Many might die.
Not just Scales.
It could be Fangs.
It could be Claws.
It could even be my Roar.
A band cinched across my chest, quiet and mean, one notch tighter with every name I might have to bury. My breaths came out short. I rolled my shoulders like I could shrug the pressure off my lungs. It stayed.
Today the war room had been packed. In the days to come, there might be tons of empty chairs and villas full of mourning families.
I swallowed hard.
It can’t be too many casualties on my side. It can’t. . .I just have to figure out where he and my brother, Akiro are hiding. If I can kill them. . .there may not need to be a huge battle.
Once I got to the exit, the pressure within my chest was now this unmovable thing. This dark passenger that would never leave me.
Reo appeared to my left. Silent, as always.
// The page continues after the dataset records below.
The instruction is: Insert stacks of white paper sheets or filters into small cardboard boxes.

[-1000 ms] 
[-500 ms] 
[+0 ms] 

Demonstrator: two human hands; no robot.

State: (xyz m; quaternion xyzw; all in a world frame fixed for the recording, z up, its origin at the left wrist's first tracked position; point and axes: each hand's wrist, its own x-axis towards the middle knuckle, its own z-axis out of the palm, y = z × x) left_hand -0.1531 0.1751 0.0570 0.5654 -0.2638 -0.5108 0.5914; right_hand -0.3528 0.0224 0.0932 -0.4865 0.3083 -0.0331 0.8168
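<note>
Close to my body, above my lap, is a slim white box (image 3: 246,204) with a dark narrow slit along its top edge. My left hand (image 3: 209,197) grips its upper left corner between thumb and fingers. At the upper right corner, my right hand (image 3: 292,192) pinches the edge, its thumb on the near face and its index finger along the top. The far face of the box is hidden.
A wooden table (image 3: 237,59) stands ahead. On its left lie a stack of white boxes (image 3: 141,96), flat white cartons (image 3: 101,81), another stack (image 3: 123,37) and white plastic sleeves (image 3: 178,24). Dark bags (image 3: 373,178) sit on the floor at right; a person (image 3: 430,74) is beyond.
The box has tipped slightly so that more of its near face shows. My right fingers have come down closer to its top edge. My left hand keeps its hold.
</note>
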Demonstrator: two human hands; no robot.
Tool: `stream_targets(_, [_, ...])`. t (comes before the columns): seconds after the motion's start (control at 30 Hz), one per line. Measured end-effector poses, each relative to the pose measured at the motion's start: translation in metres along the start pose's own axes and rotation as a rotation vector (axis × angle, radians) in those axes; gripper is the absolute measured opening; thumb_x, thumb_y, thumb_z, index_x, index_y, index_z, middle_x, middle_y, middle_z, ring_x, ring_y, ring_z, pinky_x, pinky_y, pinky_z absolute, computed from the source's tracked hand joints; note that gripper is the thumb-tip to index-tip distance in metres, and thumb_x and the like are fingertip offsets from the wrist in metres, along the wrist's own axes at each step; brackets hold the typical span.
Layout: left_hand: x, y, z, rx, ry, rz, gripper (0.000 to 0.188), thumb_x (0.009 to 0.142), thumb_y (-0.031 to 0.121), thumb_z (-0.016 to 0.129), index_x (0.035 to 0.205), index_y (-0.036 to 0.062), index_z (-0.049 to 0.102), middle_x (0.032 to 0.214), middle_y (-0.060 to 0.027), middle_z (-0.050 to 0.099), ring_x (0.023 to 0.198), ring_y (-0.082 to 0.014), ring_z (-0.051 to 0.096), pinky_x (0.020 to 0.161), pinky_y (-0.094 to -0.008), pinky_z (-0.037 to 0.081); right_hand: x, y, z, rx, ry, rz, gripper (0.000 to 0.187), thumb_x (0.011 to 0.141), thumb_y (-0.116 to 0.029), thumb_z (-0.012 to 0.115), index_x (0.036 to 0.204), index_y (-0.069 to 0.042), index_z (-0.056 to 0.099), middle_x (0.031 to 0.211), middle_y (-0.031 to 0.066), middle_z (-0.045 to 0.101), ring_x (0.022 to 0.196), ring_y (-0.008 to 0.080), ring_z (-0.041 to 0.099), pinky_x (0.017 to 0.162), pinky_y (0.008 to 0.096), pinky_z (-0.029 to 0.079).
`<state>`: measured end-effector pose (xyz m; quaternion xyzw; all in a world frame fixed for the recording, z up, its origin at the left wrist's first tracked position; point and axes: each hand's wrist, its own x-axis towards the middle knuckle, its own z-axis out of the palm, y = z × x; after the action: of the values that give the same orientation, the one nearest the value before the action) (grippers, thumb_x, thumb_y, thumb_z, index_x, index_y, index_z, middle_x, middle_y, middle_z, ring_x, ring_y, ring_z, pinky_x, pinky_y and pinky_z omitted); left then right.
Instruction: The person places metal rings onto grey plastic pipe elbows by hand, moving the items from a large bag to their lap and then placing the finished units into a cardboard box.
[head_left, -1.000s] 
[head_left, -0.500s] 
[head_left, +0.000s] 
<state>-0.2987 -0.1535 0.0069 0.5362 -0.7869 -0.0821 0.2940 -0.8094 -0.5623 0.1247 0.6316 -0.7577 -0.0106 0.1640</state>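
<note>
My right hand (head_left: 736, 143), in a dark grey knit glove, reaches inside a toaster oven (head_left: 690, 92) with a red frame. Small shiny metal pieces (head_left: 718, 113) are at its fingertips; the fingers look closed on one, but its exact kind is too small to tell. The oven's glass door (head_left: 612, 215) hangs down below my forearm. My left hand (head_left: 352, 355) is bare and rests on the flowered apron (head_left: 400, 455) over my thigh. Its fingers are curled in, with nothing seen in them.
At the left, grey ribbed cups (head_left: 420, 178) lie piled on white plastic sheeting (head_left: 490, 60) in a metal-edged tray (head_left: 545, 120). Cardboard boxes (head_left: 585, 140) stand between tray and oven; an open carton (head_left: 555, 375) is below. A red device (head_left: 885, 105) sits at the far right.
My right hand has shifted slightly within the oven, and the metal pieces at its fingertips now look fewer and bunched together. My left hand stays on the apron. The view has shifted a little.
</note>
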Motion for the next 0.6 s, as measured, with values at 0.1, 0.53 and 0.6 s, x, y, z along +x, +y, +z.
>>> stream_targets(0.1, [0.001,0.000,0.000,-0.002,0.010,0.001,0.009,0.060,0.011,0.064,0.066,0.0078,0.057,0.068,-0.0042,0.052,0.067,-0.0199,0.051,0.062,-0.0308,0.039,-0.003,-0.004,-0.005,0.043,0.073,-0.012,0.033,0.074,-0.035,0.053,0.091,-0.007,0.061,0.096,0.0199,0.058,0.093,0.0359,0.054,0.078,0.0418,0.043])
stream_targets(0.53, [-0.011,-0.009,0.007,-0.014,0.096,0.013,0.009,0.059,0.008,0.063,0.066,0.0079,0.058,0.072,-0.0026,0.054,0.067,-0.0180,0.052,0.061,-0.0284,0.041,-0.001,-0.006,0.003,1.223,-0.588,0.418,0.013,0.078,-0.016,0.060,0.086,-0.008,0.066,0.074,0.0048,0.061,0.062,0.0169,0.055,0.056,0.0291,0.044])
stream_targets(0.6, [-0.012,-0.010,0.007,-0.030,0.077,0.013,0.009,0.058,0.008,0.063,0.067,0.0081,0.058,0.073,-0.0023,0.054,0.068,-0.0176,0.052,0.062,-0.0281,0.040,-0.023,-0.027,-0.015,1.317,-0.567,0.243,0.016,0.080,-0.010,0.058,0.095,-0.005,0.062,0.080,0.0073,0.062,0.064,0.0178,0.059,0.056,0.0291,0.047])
His expression unreadable but eyes alert.
I thought of how my Tiger had whispered to him before departing, and how whatever she had said, triggered him to put Scales in action.
We left the room.
I looked at him. “What did my Tiger whisper to you?”
“Two things.”
I eyed him.
Reo’s expression barely shifted. “She thinks one of the new guards at the door is suspicious.”
I stopped and fully turned to him. “Who?”
“Oguri.”
The name hit me like a quiet bullet.
Two hours before the bombs went off, two different people had attempted to message the Fox from burner phones. One had been made in this hallway. Another was on the eastern side of the island.
Thankfully, my hackers had intercepted both and cut the lines before the messages went through.
And then the signals were gone.
Phones powered down.
Both vanished like they had never existed.
Phantom signals from ghost hands.
We’d been trying to trace the Fox’s remaining two spies ever since.
That was why I hadn’t gone to sleep last night. I was too anxious to close my eyes.
I studied my Roar. “Could Oguri be the one that made the phone call from this hallway?”
Reo gave a single nod. “For me, he was in the top three on the list. Had the time to make the call. He even took a quick smoke break. Afterwards, he slowly walked back to his post at the door. But for his journey. . .the last time. . .he did something different. . .he had walked within the shadows of the hallways hitting some of the cameras’ blind spots.”